The problem – Who are the best agents?
Fintro invests invaluable time and money in recruiting & training the agents. They expect the agent to have selling skills and generate as much business for the company as possible. But some agents don’t perform, as expected.
Fintro has shared the details of all the agents they have recruited from 2007 to 2009. The data contained demographics of the agents hired and the managers who hired them. They want the data scientists to provide insights from past recruitment data and help them identify / hire potential agents.
The winners used different approaches and rose up on the leaderboard. Below are the top 3 winners on the leaderboard:
Rank 1 – Rohan Rao
Here’s the final ranking of all the participants on leaderboard .
For learning of the rest of the community, all the three winners shared their approach and code which they used in The Smart Recruits.
Rank 3 : Yaasna Dua ( New Delhi, India) and Kanishk Agarwal ( Bengaluru, India) – Qwerty Team
Yaasna Dua is an Associate Data Scientist at Info Edge and Kanishk Agarwal is an Associate Data Scientist at Sapient Global Networks. They both participated together ( Qwerty Team ) and were the first ones to find the time based insight on a given day.
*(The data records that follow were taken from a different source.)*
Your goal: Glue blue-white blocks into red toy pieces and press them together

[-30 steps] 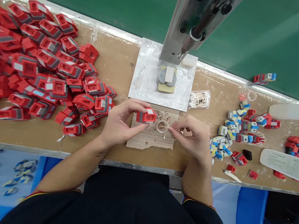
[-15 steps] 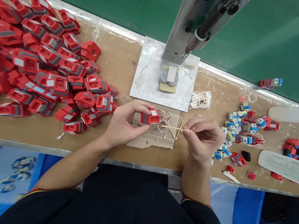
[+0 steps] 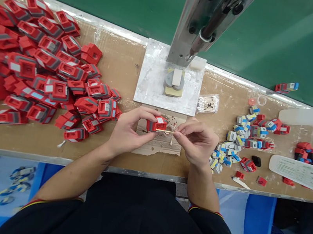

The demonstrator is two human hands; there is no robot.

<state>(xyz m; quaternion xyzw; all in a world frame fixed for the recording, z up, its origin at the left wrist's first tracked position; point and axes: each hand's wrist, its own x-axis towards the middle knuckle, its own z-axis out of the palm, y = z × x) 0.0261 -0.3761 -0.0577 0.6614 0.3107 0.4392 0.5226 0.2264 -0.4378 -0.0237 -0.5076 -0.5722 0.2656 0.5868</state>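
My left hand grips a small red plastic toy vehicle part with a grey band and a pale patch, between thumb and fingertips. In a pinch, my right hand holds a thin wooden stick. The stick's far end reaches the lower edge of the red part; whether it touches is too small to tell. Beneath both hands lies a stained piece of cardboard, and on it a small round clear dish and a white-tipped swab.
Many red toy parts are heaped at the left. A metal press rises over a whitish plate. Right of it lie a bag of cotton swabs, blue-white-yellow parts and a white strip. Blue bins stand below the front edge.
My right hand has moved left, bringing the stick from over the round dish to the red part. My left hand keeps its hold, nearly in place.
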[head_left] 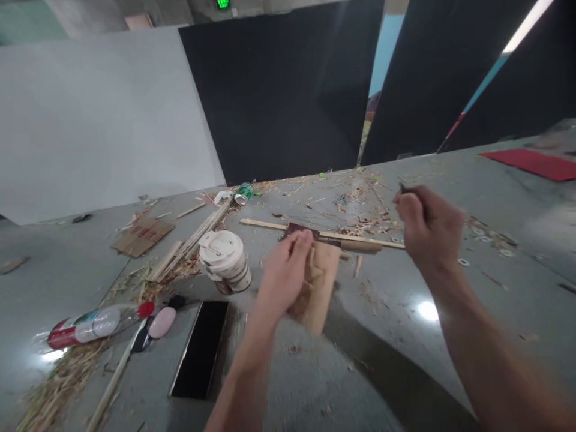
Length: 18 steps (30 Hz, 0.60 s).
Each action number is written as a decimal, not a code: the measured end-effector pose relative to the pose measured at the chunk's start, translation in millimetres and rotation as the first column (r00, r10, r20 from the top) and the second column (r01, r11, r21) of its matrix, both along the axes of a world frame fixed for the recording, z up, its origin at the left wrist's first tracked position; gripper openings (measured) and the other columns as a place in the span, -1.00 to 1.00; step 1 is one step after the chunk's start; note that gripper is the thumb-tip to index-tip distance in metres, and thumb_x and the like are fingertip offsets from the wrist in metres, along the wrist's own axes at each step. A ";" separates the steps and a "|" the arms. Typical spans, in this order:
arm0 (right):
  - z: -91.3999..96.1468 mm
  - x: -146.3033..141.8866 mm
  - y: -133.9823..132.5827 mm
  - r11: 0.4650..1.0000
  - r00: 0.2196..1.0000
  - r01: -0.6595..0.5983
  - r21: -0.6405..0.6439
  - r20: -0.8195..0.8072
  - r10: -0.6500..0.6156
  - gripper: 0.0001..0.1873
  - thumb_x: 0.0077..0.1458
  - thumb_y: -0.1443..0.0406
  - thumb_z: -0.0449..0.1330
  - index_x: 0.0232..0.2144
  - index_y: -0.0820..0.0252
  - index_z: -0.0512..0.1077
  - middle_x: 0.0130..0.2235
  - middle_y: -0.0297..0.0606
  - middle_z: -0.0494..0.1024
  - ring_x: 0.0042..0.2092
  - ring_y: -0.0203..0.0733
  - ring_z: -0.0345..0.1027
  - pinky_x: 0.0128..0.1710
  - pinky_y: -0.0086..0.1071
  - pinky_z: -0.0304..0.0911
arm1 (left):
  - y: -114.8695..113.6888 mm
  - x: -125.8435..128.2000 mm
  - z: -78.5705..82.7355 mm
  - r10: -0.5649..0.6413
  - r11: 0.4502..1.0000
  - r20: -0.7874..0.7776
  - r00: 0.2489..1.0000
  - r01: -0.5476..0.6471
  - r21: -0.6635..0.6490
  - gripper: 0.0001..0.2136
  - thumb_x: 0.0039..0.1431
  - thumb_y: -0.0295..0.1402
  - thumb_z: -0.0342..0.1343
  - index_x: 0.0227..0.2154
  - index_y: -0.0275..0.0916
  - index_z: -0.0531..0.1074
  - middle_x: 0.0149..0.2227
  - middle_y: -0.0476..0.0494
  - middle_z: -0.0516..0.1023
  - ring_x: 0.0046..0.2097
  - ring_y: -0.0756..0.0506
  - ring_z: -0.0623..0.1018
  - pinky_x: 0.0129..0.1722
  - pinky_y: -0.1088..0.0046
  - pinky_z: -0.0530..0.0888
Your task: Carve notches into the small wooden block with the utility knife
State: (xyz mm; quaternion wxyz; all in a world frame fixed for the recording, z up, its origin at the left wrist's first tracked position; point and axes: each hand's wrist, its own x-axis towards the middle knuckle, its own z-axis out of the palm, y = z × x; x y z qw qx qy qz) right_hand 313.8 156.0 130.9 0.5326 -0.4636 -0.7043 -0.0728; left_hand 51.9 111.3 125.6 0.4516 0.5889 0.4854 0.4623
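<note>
My left hand (284, 273) grips a flat brown piece of wood (318, 288), held tilted above the grey floor. My right hand (427, 225) is raised to its right, fingers closed round a small dark tool (404, 188) whose tip sticks out at the top; I cannot make out what it is. Just behind both hands lie a long thin wooden stick (270, 225) and a blade with a wooden handle (342, 241). Wood shavings (360, 225) are scattered around them.
A paper cup with a white lid (225, 259) lies on its side to the left. A dark phone (200, 348), a pink oval object (162, 321), a plastic bottle (90, 324), wooden strips (198, 237), cardboard (141, 235), a green can (243, 192) and small washers (481, 237) lie around. Black panels (288, 90) stand behind.
</note>
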 end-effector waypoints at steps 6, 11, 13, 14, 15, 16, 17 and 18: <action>-1.2 -44.2 -23.5 0.946 0.918 -0.324 -0.027 0.233 0.321 -0.74 0.56 0.13 0.14 -0.17 0.09 0.52 -0.45 -0.42 0.46 -0.51 -0.31 0.19 -0.48 -0.31 0.09 | 9.3 -15.0 3.2 0.223 0.971 0.089 0.971 -0.213 -0.109 -0.52 0.44 0.20 0.16 -0.31 -0.15 0.57 -0.23 -0.16 0.70 -0.13 -0.21 0.63 -0.15 0.34 0.50; -1.9 -72.7 -35.9 0.857 0.792 -0.511 -0.073 0.347 0.502 -0.59 0.61 -0.01 0.06 -0.19 0.11 0.46 -0.38 -0.36 0.48 -0.39 -0.27 0.29 -0.38 -0.31 0.13 | 7.4 -24.3 7.5 0.362 0.927 0.107 0.926 -0.345 -0.147 -0.49 0.34 0.27 0.25 -0.21 -0.14 0.64 -0.18 -0.22 0.73 0.01 -0.30 0.67 -0.08 0.29 0.56; -3.1 -78.1 -39.8 0.838 0.760 -0.536 -0.105 0.372 0.533 -0.55 0.63 -0.02 0.01 -0.21 0.12 0.44 -0.38 -0.37 0.46 -0.38 -0.27 0.29 -0.37 -0.31 0.11 | 7.0 -26.5 8.6 0.364 0.927 0.121 0.923 -0.347 -0.144 -0.46 0.34 0.28 0.23 -0.18 -0.16 0.64 -0.17 -0.22 0.73 0.02 -0.31 0.67 -0.07 0.28 0.56; -3.6 -80.3 -41.5 0.833 0.751 -0.541 -0.114 0.381 0.540 -0.54 0.64 -0.02 -0.01 -0.22 0.12 0.44 -0.38 -0.37 0.46 -0.38 -0.28 0.29 -0.37 -0.30 0.10 | 7.2 -27.6 9.0 0.351 0.933 0.121 0.929 -0.336 -0.126 -0.46 0.36 0.28 0.21 -0.20 -0.17 0.64 -0.18 -0.20 0.72 0.01 -0.29 0.66 -0.06 0.29 0.55; -3.8 -82.1 -43.0 0.831 0.745 -0.544 -0.119 0.388 0.543 -0.52 0.64 -0.01 -0.03 -0.23 0.12 0.43 -0.38 -0.37 0.46 -0.38 -0.28 0.30 -0.37 -0.30 0.10 | 7.4 -28.8 9.3 0.331 0.942 0.116 0.936 -0.319 -0.107 -0.46 0.39 0.27 0.18 -0.23 -0.18 0.62 -0.20 -0.19 0.71 -0.01 -0.26 0.65 -0.06 0.31 0.53; -3.8 -83.5 -44.1 0.830 0.741 -0.544 -0.120 0.395 0.543 -0.51 0.65 -0.02 -0.05 -0.24 0.11 0.43 -0.38 -0.37 0.46 -0.38 -0.28 0.30 -0.38 -0.30 0.09 | 7.5 -29.9 9.6 0.312 0.949 0.109 0.944 -0.304 -0.089 -0.46 0.42 0.25 0.15 -0.26 -0.18 0.60 -0.21 -0.17 0.69 -0.05 -0.23 0.63 -0.08 0.33 0.51; -3.5 -84.1 -44.7 0.831 0.740 -0.544 -0.117 0.402 0.540 -0.50 0.65 -0.02 -0.05 -0.25 0.11 0.42 -0.39 -0.37 0.46 -0.39 -0.28 0.30 -0.38 -0.30 0.09 | 7.3 -30.9 9.9 0.295 0.954 0.103 0.950 -0.289 -0.076 -0.48 0.45 0.22 0.13 -0.29 -0.18 0.58 -0.23 -0.15 0.67 -0.09 -0.20 0.61 -0.11 0.35 0.49; -3.1 -83.7 -44.6 0.834 0.741 -0.541 -0.110 0.407 0.534 -0.49 0.65 -0.03 -0.06 -0.26 0.11 0.43 -0.39 -0.37 0.46 -0.39 -0.28 0.30 -0.38 -0.30 0.10 | 6.6 -31.6 10.3 0.272 0.962 0.098 0.957 -0.267 -0.061 -0.49 0.47 0.20 0.12 -0.32 -0.17 0.54 -0.27 -0.11 0.63 -0.15 -0.16 0.58 -0.15 0.36 0.47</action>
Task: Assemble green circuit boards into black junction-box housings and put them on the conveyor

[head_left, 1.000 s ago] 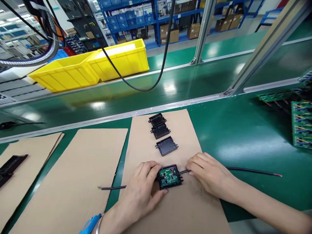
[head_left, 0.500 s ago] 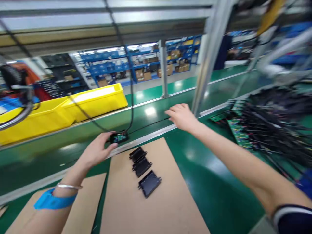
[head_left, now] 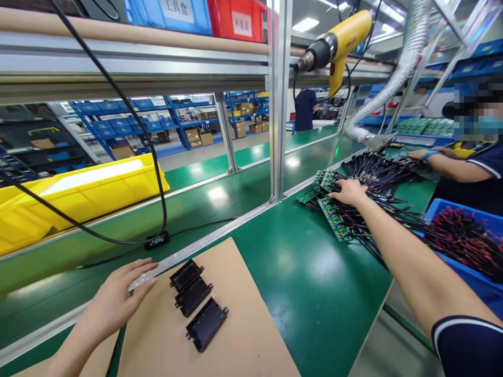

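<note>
My left hand (head_left: 121,293) hovers over the bench's metal edge rail, fingers and thumb apart, holding nothing. Just beyond it, a small black case with a circuit board inside (head_left: 157,240) lies on the green belt, with black cables attached. To its right, a black plastic housing (head_left: 207,324) and two more like it rest on a cardboard sheet (head_left: 251,335). Out to the right, my right hand (head_left: 349,191) reaches onto a pile of green circuit boards (head_left: 334,217) with black wires, its fingers apart. Whether it grips a board cannot be made out.
Yellow bins (head_left: 98,191) stand behind the belt at left. A metal post (head_left: 278,120) rises from the rail, and a yellow heat gun (head_left: 341,44) hangs above. At right, a blue crate (head_left: 436,209) holds red and black wires beside a co-worker's arm (head_left: 456,162).
My left hand has let go of the cased circuit board, leaving it on the belt, and drawn back. My right hand has moved right onto the board pile. The view has turned right.
</note>
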Demonstrator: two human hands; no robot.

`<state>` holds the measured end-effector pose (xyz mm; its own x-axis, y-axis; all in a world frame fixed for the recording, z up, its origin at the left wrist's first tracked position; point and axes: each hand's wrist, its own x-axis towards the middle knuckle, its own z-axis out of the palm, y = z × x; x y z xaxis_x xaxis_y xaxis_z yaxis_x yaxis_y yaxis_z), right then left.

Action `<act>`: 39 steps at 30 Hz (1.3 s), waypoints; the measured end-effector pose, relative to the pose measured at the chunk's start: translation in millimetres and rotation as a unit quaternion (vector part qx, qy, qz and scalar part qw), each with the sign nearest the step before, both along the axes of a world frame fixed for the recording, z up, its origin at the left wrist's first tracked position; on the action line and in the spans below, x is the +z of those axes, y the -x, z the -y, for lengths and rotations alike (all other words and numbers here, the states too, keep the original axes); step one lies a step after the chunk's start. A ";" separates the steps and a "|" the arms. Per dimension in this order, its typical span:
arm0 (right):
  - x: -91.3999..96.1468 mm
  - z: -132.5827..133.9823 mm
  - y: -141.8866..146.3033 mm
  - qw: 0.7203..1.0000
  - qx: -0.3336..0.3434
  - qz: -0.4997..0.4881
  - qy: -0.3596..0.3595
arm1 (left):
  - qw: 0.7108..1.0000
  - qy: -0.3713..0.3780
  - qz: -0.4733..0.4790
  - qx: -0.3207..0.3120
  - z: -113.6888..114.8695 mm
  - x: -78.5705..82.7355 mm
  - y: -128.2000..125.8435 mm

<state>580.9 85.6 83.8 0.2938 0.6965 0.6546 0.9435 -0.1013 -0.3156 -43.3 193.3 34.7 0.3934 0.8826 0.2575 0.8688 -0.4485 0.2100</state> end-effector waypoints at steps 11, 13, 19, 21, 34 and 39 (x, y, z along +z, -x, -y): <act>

This was our first hackathon on Analytics Vidhya. We followed CRISP-DM and concentrated on feature engineering. We ended up creating the following features-
- Applicant’s age and manager’s age on the day the application was received
- Manager’s experience in Fintro when the application was received
- Whether manger was promoted
- Pin difference ,which was a proxy of how far the applicant’s city was from his office
But feature engineering did not give us a good gain. Then we struck gold. Kanishk discovered that the target variable when grouped by application date gave a constant percentage! We incorporated this feature in our model and our score shot up. We tried random forest, xgboost and extra trees. Extra trees gave us the best result. Unfortunately, we did not have enough time to tune the model. Nevertheless, it was a good learning experience and we want to thank Analytics Vidhya for the same.
Solution: Link to Code .
Rank 2 : Sudalai Rajkumar (Chennai, India) and Mark Landry (San Fransico, USA)
Sudalai Rajkumar is Lead Data Scientist at FreshDesk and Mark Landry is a Competitive Data Scientist and Product Manager at H2O.ai. They both worked together in a team to win The Smart Recruits competition. Their deep knowledge about machine learning and analytics have earned them the high rankings on Kaggle.
They shared :
The solution progression comes in two stages: before the application structure was identified, and after it.
Solution : Link to Code
Rank 1: Rohan Rao ( Bengaluru, India )
The CV-LB movement wasn’t in sync. This turned tricky and a public-private LB shakeup was expected with scores being close. I dug back into the data trying to find a feature/pattern which can boost my model. And this proved to be a great decision.
While plotting the target variable for a sample set of days, I found a glaring pattern. Within a day, a large proportion of positive samples appeared in the first half, and vice-versa. At first, it seemed too good to be true. I quickly created a feature based on ordering and saw a big jump in CV score, crossing the 0.8 mark. On exploring this pattern in detail, I was unsure whether it is leakage or whether it is just a pattern that applications received initially in the day are more likely to be accepted than ones later. Either ways, the data showed this and I used it in my model.